Sie fährt nur noch Schrittgeschwindigkeit. Bloß keinen Wildunfall! Das fehlte noch. Erst die Polizei und dann irgendwo den Förster anrufen, nein danke!
So etwas passierte in der letzten Spätschichtwoche. Sie war zu schnell gewesen und konnte nicht mehr bremsen.
Der Fuchs wurde vollkommen zerfetzt von ihrem Auto, es fröstelt sie noch immer, wenn sie nur daran denkt.
Farida atmet auf als sie endlich am nächsten Dorf ankommt.

23.35 Uhr.

Nur noch zehn Kilometer, dann ist sie zu Hause. Noch immer wundert sie sich, dass sie scheinbar als einzige heute Nacht im Auto unterwegs ist.
Nach diesem Dorf kommt kein Wald mehr, nur freies Feld. Aber auch dort sieht sie Füchse und Rehe in großer Zahl.
Auf einmal bewegt sich rechts etwas, etwas großes Weißes erhebt sich …
Kommt auf sie zu!
Sie bremst scharf und steht.
Ein Stück Zeitung fällt vor der Motorhaube zu Boden – wohl durch den Wind bewegt. Unwillkürlich schaut sie auf die Uhr:

23.40 Uhr.

Farida steht der Schweiß auf der Stirn.
Sie redet sich selbst Mut zu: „Komm, Süße, nur noch fünf Kilometer, dann hast du es geschafft!“.
Sie gibt wieder Gas und fährt weiter, ins nächste Dorf, das letzte vor ihrem. Dort ist es heller als in denen zuvor, wahrscheinlich, weil jede Straßenlampe brennt. Ihr Atem und ihr Herzschlag normalisieren sich.
Als sie das Dorf verlässt sieht sie die Lichter von Zuhause.
Freudig gibt sie etwas mehr Gas …

und da passiert es …

sie sieht einen Schatten auf dem Beifahrersitz …

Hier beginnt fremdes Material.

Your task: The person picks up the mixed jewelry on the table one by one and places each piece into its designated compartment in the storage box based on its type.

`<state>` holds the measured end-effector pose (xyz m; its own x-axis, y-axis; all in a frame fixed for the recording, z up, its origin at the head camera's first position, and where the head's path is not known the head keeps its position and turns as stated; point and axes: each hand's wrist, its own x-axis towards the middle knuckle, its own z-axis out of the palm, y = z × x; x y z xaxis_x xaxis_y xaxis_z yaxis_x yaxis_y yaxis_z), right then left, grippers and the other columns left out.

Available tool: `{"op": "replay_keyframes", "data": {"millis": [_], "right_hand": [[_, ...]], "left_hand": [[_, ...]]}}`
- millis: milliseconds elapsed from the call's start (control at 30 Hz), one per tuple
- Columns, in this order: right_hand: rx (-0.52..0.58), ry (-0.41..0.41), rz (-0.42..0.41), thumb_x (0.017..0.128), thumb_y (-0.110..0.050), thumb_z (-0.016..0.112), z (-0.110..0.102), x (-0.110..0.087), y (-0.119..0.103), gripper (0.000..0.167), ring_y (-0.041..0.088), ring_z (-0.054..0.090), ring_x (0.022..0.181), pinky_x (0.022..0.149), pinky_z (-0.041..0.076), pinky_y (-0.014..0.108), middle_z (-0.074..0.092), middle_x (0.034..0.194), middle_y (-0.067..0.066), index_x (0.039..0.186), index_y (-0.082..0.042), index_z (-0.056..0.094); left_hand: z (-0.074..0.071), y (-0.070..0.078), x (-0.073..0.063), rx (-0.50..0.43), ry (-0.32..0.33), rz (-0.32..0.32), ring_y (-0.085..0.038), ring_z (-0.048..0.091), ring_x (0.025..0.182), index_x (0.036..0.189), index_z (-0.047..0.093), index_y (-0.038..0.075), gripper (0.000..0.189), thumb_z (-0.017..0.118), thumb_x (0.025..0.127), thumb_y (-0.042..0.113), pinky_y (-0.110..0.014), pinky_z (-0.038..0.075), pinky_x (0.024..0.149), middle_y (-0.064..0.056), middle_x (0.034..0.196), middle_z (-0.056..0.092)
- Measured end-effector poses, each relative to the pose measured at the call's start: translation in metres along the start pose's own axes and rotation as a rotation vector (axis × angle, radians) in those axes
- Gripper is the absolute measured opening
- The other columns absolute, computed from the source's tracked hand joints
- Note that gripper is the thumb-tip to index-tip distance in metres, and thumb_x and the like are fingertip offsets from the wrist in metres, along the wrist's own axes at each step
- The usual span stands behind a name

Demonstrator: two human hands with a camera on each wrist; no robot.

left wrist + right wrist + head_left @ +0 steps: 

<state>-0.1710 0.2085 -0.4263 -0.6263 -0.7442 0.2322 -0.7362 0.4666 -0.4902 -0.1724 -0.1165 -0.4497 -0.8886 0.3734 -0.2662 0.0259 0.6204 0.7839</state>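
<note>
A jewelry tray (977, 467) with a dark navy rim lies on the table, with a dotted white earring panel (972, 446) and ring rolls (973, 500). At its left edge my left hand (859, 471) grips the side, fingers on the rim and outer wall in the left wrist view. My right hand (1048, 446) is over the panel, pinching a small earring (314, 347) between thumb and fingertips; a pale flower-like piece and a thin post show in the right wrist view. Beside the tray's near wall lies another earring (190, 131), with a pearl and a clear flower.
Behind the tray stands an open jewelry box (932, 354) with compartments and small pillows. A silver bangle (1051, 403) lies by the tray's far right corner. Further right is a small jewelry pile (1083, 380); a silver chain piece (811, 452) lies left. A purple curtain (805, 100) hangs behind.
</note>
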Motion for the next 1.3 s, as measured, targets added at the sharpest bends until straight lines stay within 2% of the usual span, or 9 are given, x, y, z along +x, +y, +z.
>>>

Stunden später, als die Polizei die Unfallstelle geräumt hat, erzählen sich die Nachbarn: Farida hatte schlohweißes Haar und war ins Lenkrad verkrallt.
Man musste es abmontieren um sie aus dem Auto in den Leichenwagen zu heben, und überall im Auto fand man Haare – vermutlich die von einem Fuchs.


Ich hoffe, die Geschichte hat euch gefallen.